◆ What the task requires ◆
What is needed is a word-for-word transcript of the listing, free of pictures.

-- Opening Marker --

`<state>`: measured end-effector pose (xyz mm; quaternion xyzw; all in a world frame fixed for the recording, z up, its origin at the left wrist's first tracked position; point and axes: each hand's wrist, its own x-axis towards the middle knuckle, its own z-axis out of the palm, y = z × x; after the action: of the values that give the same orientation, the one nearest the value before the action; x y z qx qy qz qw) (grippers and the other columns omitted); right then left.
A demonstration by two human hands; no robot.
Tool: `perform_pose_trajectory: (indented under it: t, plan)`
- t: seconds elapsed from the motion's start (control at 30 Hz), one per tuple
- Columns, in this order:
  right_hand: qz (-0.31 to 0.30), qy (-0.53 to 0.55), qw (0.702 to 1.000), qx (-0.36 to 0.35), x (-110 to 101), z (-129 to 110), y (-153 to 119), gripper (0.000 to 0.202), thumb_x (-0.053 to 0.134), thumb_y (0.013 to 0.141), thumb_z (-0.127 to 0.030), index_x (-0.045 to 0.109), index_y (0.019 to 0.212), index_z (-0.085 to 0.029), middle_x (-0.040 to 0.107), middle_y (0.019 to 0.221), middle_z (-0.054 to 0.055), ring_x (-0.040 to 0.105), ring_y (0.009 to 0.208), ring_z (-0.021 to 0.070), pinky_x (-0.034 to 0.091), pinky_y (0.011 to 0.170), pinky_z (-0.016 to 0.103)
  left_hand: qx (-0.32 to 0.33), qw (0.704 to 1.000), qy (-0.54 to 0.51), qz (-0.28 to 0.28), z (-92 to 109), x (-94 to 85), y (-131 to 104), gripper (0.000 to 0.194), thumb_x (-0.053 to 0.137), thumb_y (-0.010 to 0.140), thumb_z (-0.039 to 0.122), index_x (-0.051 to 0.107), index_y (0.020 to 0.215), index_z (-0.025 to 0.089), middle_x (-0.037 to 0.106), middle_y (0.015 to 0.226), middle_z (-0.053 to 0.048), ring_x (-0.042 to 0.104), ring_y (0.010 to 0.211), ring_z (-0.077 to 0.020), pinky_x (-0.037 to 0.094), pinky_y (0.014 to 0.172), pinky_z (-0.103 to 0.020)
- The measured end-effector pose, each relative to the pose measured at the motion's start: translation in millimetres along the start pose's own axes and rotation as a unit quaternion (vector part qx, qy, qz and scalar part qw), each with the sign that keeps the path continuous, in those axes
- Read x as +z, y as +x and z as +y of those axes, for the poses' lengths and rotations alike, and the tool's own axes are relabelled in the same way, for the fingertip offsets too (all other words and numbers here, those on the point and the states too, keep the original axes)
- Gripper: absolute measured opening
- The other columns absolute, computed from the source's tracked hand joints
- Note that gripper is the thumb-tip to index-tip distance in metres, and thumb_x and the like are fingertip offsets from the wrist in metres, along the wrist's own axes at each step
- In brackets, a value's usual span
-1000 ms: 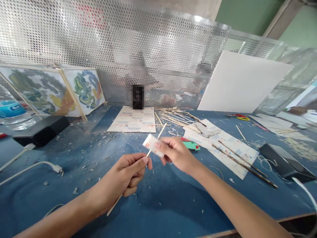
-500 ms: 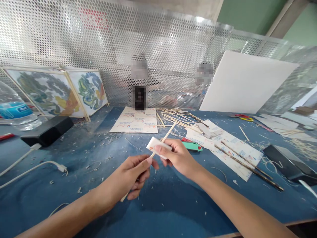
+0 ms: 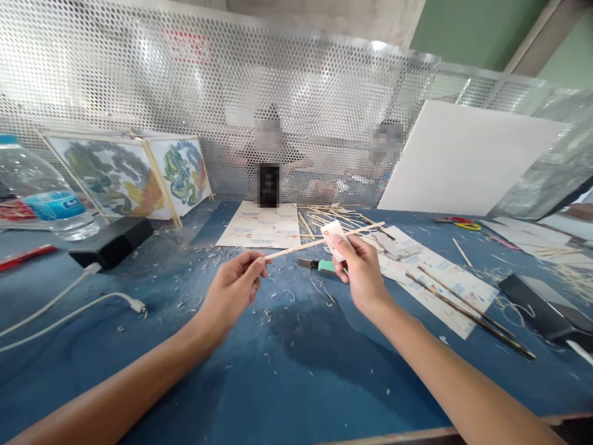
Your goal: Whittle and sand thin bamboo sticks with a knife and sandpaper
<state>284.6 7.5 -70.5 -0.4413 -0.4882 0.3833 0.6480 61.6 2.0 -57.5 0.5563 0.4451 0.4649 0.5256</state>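
My left hand (image 3: 238, 278) pinches the near end of a thin pale wooden stick (image 3: 296, 248), which slants up to the right. Wrapped around the stick farther along is a folded piece of sandpaper (image 3: 332, 238), white-backed with a small orange mark. My right hand (image 3: 364, 272) presses that sandpaper between thumb and fingers, and the stick's far end juts out beyond it. A green utility knife (image 3: 327, 266) with its blade out lies on the table just behind, partly hidden by my right hand.
Printed abrasive sheets (image 3: 259, 228), loose sticks (image 3: 324, 216) and dark sticks (image 3: 472, 315) lie on the blue table (image 3: 222, 383) among shavings. A water bottle (image 3: 55, 210), black box (image 3: 111, 241) and painted panels (image 3: 106, 173) are left. Scissors (image 3: 463, 224) lie right. Perforated metal (image 3: 315, 80) stands behind.
My hands have moved apart; the left now holds the stick's end instead of its middle. The stick lies flatter, and the right hand with the sandpaper has shifted right and up.
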Motion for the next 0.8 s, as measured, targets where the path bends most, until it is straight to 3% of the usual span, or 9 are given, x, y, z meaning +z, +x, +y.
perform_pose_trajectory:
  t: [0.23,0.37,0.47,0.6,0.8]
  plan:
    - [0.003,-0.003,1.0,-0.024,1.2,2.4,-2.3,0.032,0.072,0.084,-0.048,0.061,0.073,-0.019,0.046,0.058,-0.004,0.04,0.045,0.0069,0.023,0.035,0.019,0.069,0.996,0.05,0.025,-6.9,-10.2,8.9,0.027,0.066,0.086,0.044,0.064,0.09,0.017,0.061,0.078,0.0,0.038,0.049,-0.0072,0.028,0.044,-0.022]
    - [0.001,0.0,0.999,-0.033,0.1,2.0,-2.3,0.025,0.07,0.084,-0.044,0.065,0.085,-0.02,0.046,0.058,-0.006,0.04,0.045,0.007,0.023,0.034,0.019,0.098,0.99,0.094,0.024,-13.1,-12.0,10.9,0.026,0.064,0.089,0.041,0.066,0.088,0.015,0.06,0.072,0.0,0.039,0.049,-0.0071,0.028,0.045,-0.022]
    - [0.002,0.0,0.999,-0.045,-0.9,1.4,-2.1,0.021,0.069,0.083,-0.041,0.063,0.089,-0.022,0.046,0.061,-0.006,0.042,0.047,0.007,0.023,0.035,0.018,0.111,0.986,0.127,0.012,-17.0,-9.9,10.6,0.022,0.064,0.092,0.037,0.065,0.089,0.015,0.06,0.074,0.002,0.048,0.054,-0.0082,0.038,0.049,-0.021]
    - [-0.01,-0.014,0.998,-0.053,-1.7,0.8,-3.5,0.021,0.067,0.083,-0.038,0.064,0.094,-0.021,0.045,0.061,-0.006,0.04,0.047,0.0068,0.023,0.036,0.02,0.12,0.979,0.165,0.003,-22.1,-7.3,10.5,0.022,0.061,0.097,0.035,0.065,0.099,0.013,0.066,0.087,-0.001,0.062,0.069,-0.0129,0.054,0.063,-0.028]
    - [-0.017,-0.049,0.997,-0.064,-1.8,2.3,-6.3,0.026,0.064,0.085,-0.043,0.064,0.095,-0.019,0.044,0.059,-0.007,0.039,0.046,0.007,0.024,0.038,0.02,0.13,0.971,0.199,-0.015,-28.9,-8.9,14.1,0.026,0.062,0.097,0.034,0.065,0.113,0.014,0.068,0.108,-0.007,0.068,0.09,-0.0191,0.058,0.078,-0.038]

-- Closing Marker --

◆ Finished task ◆
`<state>`: measured end-effector pose (xyz mm; quaternion xyzw; all in a world frame fixed for the recording, z up, its origin at the left wrist's first tracked position; point and axes: each hand's wrist, its own x-axis towards the middle knuckle, its own z-axis out of the palm, y = z × x; after the action: of the values that give the same orientation, the one nearest the value before the action; x y z qx qy qz qw) (grippers and the other columns omitted); right then left.
A demonstration by two human hands; no robot.
Tool: `perform_pose_trajectory: (indented under it: t, plan)`
- t: seconds elapsed from the motion's start (control at 30 Hz), one per tuple
- Columns, in this order:
  right_hand: qz (-0.31 to 0.30), qy (-0.53 to 0.55), qw (0.702 to 1.000), qx (-0.36 to 0.35), x (-110 to 101), z (-129 to 110), y (-153 to 119), gripper (0.000 to 0.202), thumb_x (-0.053 to 0.134), thumb_y (0.013 to 0.141), thumb_z (-0.127 to 0.030), index_x (-0.045 to 0.109), index_y (0.019 to 0.212), index_z (-0.085 to 0.029), middle_x (-0.040 to 0.107), middle_y (0.019 to 0.221), middle_z (-0.054 to 0.055), ring_x (-0.040 to 0.105), ring_y (0.009 to 0.208), ring_z (-0.021 to 0.070), pinky_x (-0.034 to 0.091), pinky_y (0.011 to 0.170), pinky_z (-0.016 to 0.103)
  left_hand: qx (-0.32 to 0.33), qw (0.704 to 1.000), qy (-0.54 to 0.51), qz (-0.28 to 0.28), z (-92 to 109), x (-94 to 85), y (-131 to 104), gripper (0.000 to 0.194), thumb_x (-0.053 to 0.137), thumb_y (-0.010 to 0.140), thumb_z (-0.039 to 0.122), index_x (-0.051 to 0.107), index_y (0.020 to 0.215), index_z (-0.025 to 0.089), middle_x (-0.037 to 0.106), middle_y (0.015 to 0.226), middle_z (-0.053 to 0.048), ring_x (-0.042 to 0.104), ring_y (0.010 to 0.211), ring_z (-0.077 to 0.020), pinky_x (-0.037 to 0.094), pinky_y (0.014 to 0.172), pinky_z (-0.103 to 0.020)
- The measured end-effector pose, each relative to the pose measured at the motion's start: translation in millimetres along the start pose's own axes and rotation as a unit quaternion (vector part qx, qy, qz and scalar part qw), each with the sign that keeps the path continuous, in those axes
- Read x as +z, y as +x and z as +y of those axes, for the poses' lengths and rotations alike, and the tool's own axes are relabelled in the same way, for the fingertip offsets too (all other words and numbers here, those on the point and the states too, keep the original axes)
- Gripper: absolute measured opening
- The other columns absolute, computed from the source's tracked hand joints
- Note that gripper is the thumb-tip to index-tip distance in metres, and thumb_x and the like are fingertip offsets from the wrist in metres, along the wrist's own axes at each step
- In brackets, a value's usual span
-1000 ms: 
-500 ms: 
+0 ms: 
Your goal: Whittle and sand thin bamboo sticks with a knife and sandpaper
<state>284.6 7.5 -70.5 -0.4413 -0.4882 0.3833 0.6480 61.6 2.0 -57.5 0.5563 0.4451 0.4649 0.5256</state>
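My left hand (image 3: 238, 278) pinches the near end of a thin pale wooden stick (image 3: 296, 248), which slants up to the right. Wrapped around the stick farther along is a folded piece of sandpaper (image 3: 332, 238), white-backed with a small orange mark. My right hand (image 3: 364, 272) presses that sandpaper between thumb and fingers, and the stick's far end juts out beyond it. A green utility knife (image 3: 327, 266) with its blade out lies on the table just behind, partly hidden by my right hand.
Printed abrasive sheets (image 3: 259, 228), loose sticks (image 3: 324, 216) and dark sticks (image 3: 472, 315) lie on the blue table (image 3: 222, 383) among shavings. A water bottle (image 3: 55, 210), black box (image 3: 111, 241) and painted panels (image 3: 106, 173) are left. Scissors (image 3: 463, 224) lie right. Perforated metal (image 3: 315, 80) stands behind.
My hands have moved apart; the left now holds the stick's end instead of its middle. The stick lies flatter, and the right hand with the sandpaper has shifted right and up.
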Motion for the next 0.8 s, as measured, targets where the path bends most, until it is straight to 3% of the usual span, or 9 are given, x, y, z meaning +z, +x, +y.
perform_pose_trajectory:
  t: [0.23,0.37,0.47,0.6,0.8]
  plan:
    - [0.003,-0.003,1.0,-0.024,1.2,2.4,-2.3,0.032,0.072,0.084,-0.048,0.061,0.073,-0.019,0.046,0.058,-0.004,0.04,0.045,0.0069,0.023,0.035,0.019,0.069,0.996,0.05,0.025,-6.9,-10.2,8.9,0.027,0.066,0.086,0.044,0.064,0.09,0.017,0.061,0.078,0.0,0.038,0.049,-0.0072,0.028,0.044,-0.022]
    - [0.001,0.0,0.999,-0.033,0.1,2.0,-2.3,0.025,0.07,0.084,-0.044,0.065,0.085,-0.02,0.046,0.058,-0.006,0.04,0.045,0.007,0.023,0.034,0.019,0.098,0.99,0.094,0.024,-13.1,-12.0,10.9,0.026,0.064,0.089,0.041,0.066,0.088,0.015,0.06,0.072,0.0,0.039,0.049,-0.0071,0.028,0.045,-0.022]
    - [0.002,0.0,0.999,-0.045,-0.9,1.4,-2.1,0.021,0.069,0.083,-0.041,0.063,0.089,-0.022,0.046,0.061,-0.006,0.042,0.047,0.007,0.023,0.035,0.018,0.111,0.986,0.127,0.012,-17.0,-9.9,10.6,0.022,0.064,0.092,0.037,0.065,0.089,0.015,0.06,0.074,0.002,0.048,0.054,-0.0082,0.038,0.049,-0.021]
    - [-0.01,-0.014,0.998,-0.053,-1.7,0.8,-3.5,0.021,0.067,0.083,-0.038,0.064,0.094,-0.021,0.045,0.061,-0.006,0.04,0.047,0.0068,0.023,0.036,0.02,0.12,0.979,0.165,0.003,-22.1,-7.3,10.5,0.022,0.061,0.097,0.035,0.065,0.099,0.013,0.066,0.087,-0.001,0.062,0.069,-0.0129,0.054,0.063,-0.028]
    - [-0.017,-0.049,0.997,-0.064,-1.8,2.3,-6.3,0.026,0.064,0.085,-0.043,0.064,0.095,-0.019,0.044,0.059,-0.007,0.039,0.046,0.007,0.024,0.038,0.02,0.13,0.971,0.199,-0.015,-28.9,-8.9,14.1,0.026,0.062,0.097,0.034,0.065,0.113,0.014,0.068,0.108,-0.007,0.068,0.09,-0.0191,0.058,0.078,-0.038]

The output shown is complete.